§ **WORK INSTRUCTION**: Return the records from the first line through the line containing "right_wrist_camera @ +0", and leave out the pictures.

Records from a data collection
════════
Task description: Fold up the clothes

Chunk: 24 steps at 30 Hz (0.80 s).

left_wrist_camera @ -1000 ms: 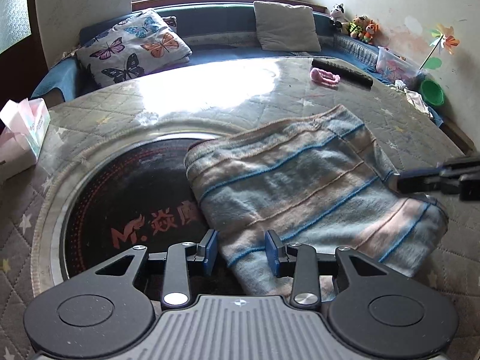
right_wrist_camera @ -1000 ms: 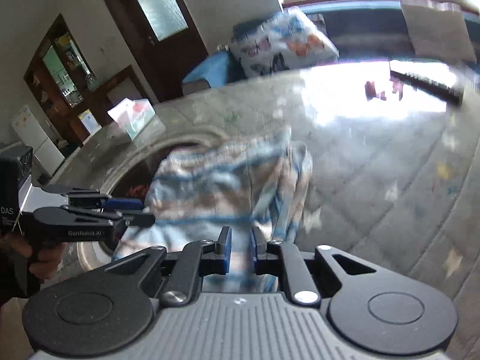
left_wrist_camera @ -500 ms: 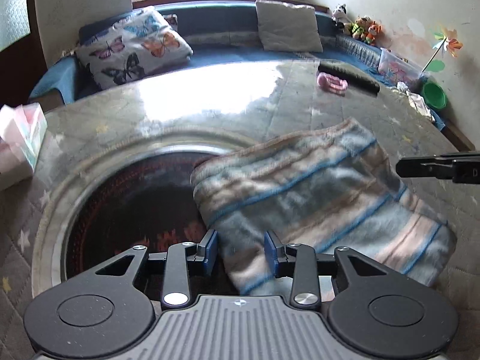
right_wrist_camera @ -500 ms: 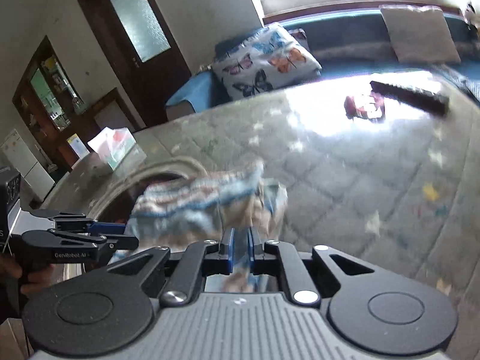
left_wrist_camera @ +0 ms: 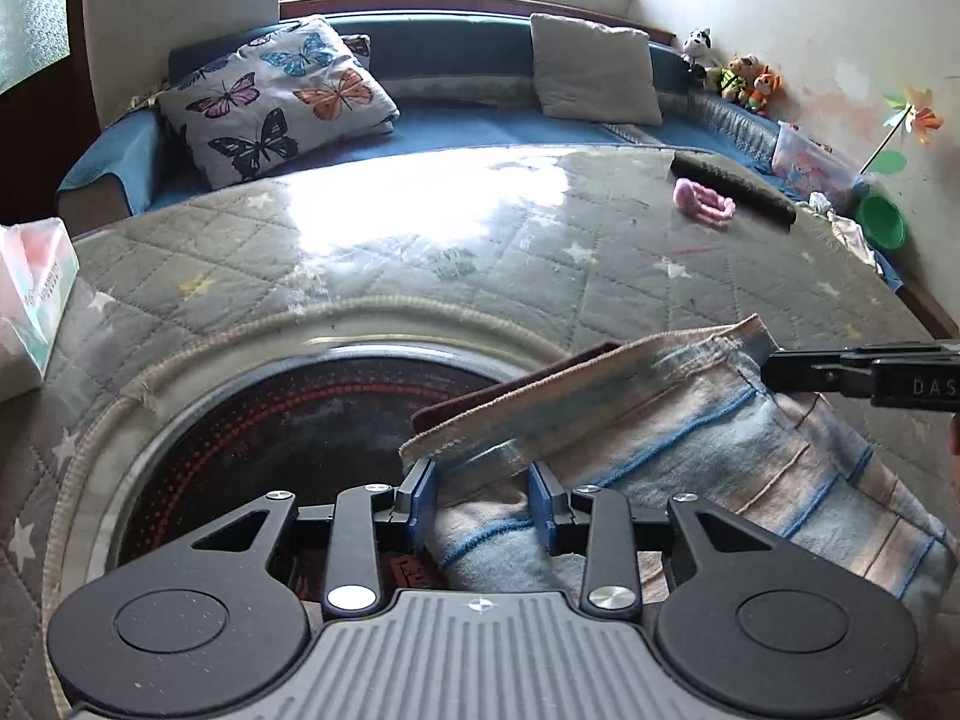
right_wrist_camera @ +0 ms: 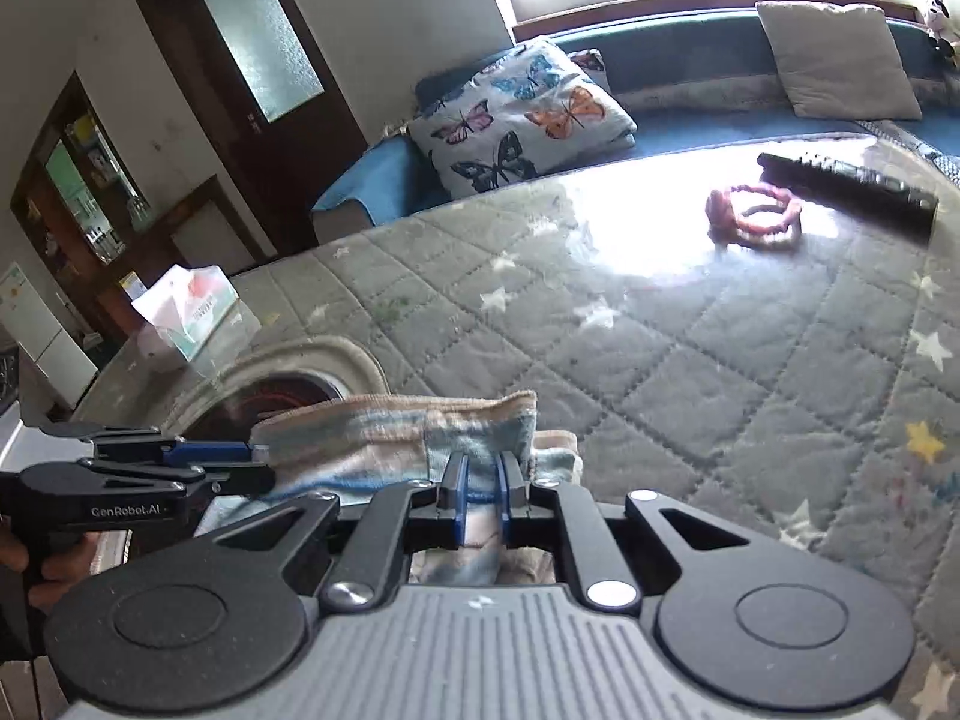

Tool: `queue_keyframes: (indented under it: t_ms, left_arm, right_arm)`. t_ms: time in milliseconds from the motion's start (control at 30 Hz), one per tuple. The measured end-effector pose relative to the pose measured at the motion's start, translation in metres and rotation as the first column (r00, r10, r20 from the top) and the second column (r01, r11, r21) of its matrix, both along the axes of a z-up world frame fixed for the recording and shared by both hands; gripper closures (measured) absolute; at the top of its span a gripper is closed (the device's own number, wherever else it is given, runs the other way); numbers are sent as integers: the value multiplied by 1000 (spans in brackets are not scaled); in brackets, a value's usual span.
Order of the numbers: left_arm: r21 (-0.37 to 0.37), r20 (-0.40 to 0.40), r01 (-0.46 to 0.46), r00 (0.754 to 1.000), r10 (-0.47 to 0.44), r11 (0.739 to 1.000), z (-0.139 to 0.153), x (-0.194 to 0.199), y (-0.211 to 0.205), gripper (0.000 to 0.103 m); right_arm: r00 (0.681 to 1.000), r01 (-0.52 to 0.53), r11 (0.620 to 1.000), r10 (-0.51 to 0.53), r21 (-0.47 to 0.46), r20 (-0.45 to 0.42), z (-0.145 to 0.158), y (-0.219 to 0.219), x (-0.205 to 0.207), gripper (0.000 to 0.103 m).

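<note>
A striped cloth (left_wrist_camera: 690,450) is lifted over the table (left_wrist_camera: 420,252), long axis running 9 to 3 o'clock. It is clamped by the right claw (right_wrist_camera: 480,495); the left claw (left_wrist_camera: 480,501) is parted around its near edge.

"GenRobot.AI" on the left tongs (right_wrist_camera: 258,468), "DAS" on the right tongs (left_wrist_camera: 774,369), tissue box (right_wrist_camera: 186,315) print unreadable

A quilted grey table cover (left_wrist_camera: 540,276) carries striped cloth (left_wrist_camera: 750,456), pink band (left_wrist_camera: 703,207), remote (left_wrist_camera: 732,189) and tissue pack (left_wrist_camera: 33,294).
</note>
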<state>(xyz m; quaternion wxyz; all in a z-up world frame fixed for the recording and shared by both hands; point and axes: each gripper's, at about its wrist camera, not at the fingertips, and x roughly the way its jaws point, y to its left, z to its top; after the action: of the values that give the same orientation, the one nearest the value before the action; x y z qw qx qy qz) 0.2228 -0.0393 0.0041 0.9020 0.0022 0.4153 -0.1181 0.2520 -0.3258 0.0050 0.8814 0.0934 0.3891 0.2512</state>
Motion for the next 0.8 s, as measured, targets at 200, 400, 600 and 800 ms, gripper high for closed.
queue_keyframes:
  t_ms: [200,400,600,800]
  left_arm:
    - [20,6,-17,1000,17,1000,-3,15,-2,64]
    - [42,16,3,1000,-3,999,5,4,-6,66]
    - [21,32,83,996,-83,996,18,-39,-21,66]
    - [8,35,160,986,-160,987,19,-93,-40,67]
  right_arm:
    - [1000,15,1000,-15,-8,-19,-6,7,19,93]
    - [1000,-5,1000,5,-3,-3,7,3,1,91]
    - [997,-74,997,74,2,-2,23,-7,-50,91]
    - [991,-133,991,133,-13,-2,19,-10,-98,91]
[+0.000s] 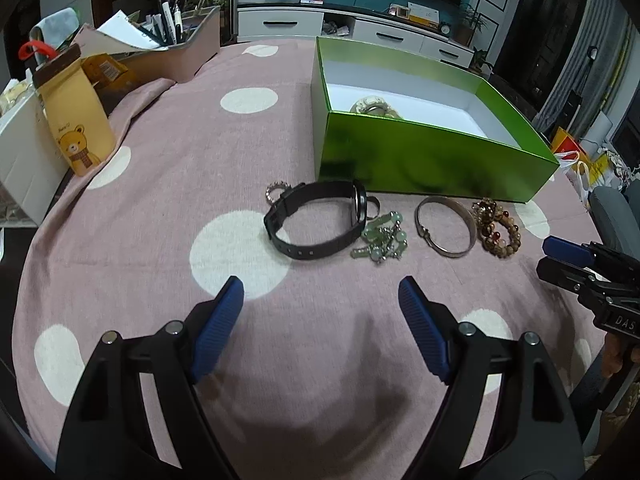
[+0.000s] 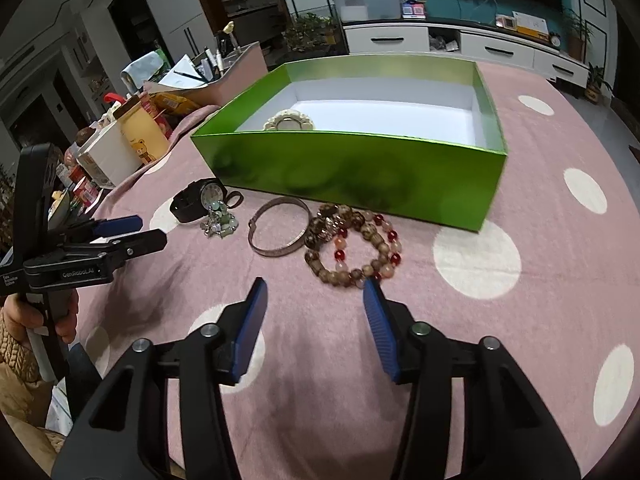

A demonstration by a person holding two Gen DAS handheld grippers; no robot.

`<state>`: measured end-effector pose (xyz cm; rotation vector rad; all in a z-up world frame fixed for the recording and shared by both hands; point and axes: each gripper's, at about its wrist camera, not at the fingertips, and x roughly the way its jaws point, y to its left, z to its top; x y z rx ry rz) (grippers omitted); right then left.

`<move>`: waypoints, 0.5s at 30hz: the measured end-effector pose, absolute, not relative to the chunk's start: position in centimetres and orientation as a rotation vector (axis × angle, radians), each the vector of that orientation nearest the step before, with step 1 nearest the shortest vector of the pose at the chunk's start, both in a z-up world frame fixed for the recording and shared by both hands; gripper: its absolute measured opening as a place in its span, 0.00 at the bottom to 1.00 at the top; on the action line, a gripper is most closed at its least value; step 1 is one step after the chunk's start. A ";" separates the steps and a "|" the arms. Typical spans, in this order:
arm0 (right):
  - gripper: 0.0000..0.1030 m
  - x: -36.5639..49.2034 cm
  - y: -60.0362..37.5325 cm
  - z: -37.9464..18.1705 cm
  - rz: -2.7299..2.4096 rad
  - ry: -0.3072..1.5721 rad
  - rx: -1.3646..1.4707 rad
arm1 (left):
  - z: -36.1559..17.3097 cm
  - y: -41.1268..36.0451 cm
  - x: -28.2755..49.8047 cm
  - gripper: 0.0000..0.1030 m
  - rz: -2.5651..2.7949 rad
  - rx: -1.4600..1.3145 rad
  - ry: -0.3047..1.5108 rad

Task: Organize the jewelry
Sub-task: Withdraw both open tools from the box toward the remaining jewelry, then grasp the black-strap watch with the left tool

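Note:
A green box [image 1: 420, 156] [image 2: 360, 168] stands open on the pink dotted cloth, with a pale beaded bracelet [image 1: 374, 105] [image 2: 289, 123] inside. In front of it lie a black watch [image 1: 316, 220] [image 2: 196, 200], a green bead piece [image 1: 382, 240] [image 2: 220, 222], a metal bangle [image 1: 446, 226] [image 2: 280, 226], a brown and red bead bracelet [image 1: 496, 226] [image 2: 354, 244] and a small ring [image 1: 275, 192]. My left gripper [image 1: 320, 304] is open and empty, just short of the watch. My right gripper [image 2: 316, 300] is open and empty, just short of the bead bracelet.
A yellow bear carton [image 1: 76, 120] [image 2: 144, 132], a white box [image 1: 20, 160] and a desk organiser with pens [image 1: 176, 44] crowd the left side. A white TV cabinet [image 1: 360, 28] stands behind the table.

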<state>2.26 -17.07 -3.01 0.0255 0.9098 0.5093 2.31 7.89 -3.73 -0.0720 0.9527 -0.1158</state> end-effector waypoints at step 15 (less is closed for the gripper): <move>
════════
§ **COMPLETED TASK**:
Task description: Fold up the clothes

Chunk: 24 steps at 30 Hz (0.80 s).

left_wrist_camera @ -1000 ms: 
right_wrist_camera @ -1000 ms: 
left_wrist_camera @ -500 ms: 
right_wrist_camera @ -500 ms: 
left_wrist_camera @ +0 ms: 
right_wrist_camera @ +0 ms: 

The output is complete.